What the task asks
Reproduce each line from the first in the data through the line that contains "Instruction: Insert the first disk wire" exactly; give nothing else.
*** Opening Data ***
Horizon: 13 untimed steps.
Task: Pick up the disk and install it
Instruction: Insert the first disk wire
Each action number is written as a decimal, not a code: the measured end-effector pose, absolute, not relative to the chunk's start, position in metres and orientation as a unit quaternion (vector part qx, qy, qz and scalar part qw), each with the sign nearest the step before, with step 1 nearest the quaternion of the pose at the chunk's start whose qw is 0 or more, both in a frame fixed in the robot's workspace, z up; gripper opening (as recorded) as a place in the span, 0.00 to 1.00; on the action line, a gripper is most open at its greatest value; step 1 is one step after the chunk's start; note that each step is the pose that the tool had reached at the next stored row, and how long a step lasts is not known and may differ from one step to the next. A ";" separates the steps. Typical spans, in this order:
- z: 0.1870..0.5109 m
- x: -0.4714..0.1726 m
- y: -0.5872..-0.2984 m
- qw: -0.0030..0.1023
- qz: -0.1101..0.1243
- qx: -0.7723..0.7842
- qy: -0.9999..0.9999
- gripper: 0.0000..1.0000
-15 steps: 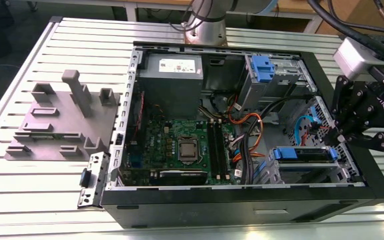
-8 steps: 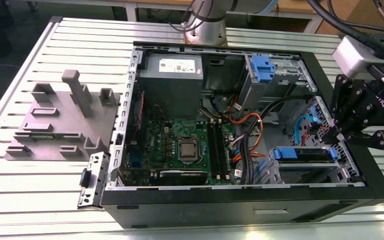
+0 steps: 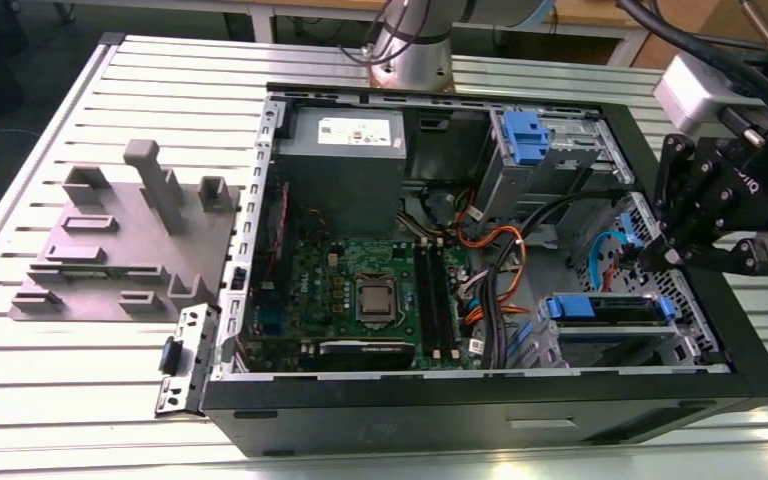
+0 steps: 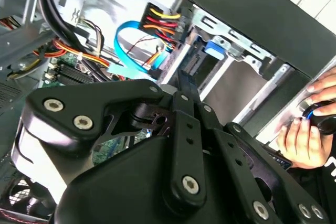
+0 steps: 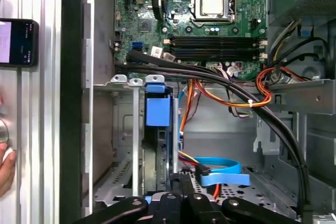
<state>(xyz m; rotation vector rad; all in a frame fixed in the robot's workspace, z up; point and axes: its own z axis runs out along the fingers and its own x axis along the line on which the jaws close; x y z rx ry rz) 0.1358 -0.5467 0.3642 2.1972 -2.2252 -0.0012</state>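
The disk [image 3: 607, 309], silver in a blue plastic carrier, sits in the lower drive bay at the exterior view's right, inside the open computer case [image 3: 491, 400]. In the first wrist view its blue end handle [image 5: 158, 111] stands at the mouth of the bay, and the drive lies on edge behind it. My black gripper [image 3: 638, 256] hangs inside the case just above and beside that bay. The fingers are pressed together with nothing between them, as both wrist views show [image 4: 184, 80] [image 5: 180, 181]. The gripper does not touch the disk.
A bare blue bracket [image 3: 524, 135] sits in the upper bay beside the grey power supply [image 3: 344, 140]. Black, orange and blue cables [image 5: 220, 171] cross between motherboard [image 3: 357, 290] and bays. A person's hand [image 4: 304, 135] rests outside the case wall. A grey fixture [image 3: 117, 240] stands on the table.
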 end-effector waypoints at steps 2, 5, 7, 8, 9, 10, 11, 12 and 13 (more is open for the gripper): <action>0.364 0.136 -0.544 0.007 0.000 0.703 -0.711 0.11; 0.364 0.137 -0.542 0.007 0.000 0.704 -0.710 0.11; 0.364 0.139 -0.540 0.007 -0.001 0.704 -0.710 0.11; 0.364 0.140 -0.539 0.008 -0.001 0.704 -0.710 0.11; 0.364 0.141 -0.538 0.008 -0.001 0.704 -0.710 0.11; 0.364 0.142 -0.537 0.008 -0.001 0.704 -0.710 0.11; 0.364 0.143 -0.536 0.008 -0.001 0.704 -0.710 0.11; 0.364 0.144 -0.535 0.008 -0.001 0.704 -0.710 0.11; 0.364 0.144 -0.534 0.008 -0.001 0.704 -0.710 0.11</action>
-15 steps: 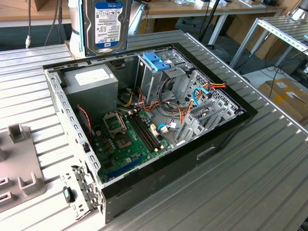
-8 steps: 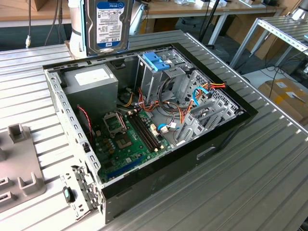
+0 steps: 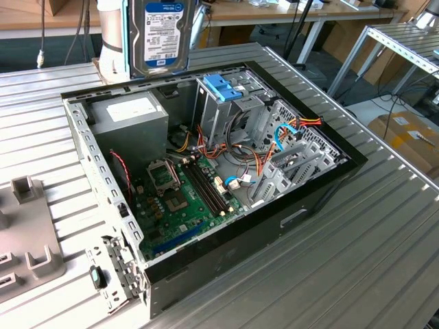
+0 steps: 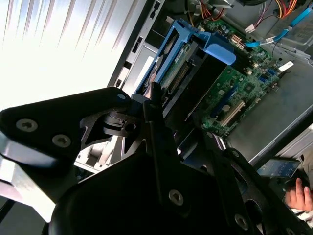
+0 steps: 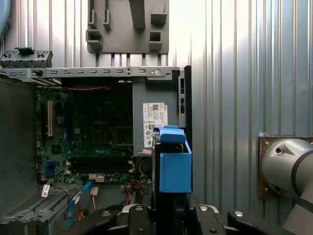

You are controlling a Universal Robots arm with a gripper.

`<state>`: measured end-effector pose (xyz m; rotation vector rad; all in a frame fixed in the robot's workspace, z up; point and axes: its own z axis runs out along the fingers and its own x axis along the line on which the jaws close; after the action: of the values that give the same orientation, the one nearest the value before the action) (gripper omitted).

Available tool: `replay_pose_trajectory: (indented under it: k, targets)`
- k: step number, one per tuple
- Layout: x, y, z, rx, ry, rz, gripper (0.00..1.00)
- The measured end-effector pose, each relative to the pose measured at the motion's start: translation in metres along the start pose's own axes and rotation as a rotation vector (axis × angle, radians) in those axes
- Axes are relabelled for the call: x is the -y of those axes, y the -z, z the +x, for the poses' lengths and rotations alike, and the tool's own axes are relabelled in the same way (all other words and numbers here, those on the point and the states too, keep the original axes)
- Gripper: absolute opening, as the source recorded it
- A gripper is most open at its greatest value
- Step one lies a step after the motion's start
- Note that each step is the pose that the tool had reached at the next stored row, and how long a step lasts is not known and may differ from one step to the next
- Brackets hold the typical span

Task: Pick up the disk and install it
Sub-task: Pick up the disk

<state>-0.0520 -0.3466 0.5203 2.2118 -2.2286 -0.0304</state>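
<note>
Disk (image 3: 161, 34) | upright in the air over the rear edge of the open computer case (image 3: 274, 229), above the power supply (image 3: 130, 116) | gripper (image 5: 168, 208) clenched on disk | case lay on worktop (image 3: 370, 260)

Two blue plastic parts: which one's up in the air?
The pale-blue rail framing the upright disk, raised above the case; the deeper-blue latch sits atop the drive cage inside.

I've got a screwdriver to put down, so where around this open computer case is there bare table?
The ribbed table is bare on the exterior view's right of the case, out to its edge, and near the front corner. Crowded: the grey fixture on the exterior view's left, and cables inside beside the drive cage.
</note>
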Motion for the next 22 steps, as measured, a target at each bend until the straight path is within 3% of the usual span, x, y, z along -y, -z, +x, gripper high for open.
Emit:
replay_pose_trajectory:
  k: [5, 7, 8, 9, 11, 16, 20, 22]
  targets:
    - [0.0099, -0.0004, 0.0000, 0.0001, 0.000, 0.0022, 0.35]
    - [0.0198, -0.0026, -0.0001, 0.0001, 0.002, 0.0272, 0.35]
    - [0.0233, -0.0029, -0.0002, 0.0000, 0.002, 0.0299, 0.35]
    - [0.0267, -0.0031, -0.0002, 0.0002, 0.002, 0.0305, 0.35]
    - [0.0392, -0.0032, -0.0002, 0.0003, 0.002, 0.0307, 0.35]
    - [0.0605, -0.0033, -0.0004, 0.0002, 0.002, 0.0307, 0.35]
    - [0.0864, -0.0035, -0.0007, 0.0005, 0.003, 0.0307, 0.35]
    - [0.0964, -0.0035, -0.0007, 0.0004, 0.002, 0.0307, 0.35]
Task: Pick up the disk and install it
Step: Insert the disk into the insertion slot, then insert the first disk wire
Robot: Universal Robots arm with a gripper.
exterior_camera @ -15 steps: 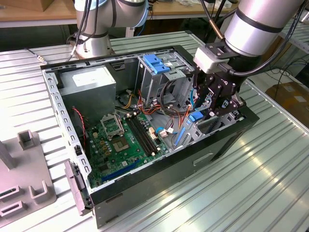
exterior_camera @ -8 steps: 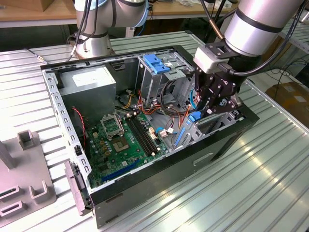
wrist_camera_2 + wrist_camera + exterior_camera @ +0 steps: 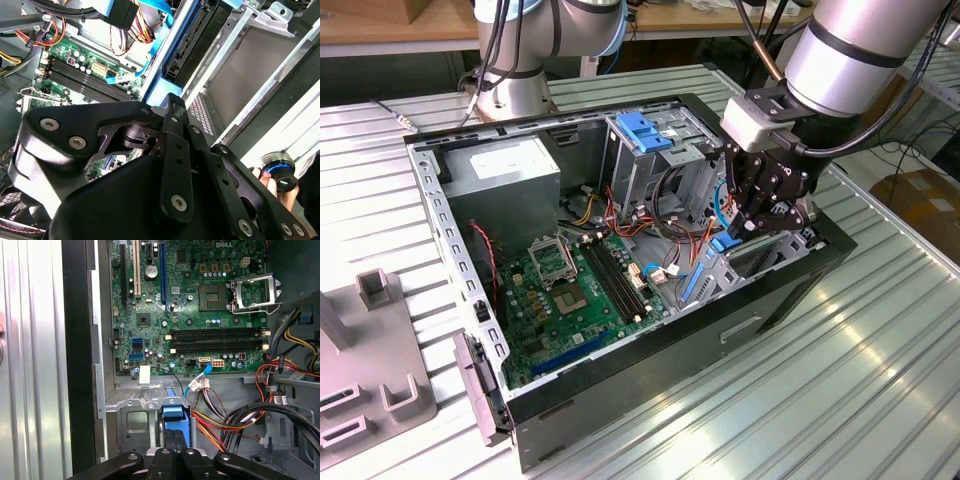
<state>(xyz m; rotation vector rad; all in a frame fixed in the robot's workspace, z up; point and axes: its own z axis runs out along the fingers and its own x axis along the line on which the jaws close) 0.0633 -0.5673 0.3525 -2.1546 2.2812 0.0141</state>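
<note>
"Black gripper (image 3: 747, 222) first: how does it stand?"

"Its fingers are drawn together, clamped on the near end of the disk (image 3: 175, 417) at its bright blue rail. In the first wrist view that blue end sits right between the fingertips."

"Where is the disk, then?"

"Inside the open computer case (image 3: 790, 290), at the corner on the exterior view's right. It is in the mouth of a bare metal drive bay (image 3: 131, 416), well off the surface (image 3: 880, 380)."

"Which way does it point?"

"It stands on edge. Its long axis runs in line with the gripper's fingers, down into the bay toward the floor of the case. In the second wrist view the blue rail stretches straight away from the fingertip."

"How far along is the job?"

"My judgement: the pick-up is done and the installing is under way. The gripper holds the disk, and how deep it sits is hidden, so I would not call it seated."

"What lies around it?"

"Red, orange and black cables (image 3: 225, 415) just beside the bay, then the green motherboard (image 3: 200, 305). Further off is the tall cage's wide blue latch (image 3: 642, 130)."
</note>
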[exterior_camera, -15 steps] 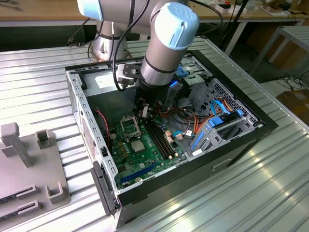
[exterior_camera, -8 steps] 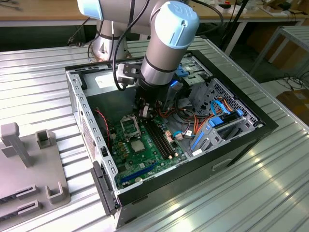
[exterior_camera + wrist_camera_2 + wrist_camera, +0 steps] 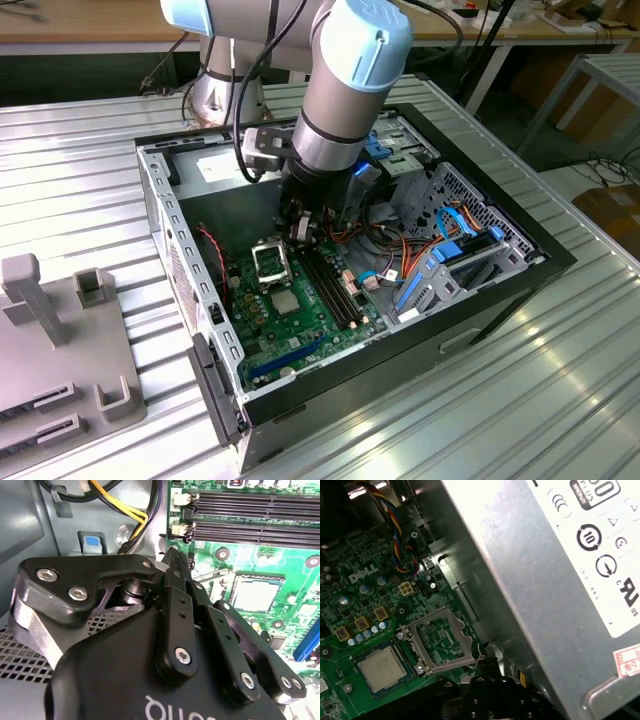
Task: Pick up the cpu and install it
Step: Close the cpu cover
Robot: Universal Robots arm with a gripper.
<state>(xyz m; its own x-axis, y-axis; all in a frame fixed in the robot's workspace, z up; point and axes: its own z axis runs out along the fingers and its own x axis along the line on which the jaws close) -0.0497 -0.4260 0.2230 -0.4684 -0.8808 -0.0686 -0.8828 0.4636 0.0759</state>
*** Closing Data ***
Answer below
Horizon: 13 untimed steps.
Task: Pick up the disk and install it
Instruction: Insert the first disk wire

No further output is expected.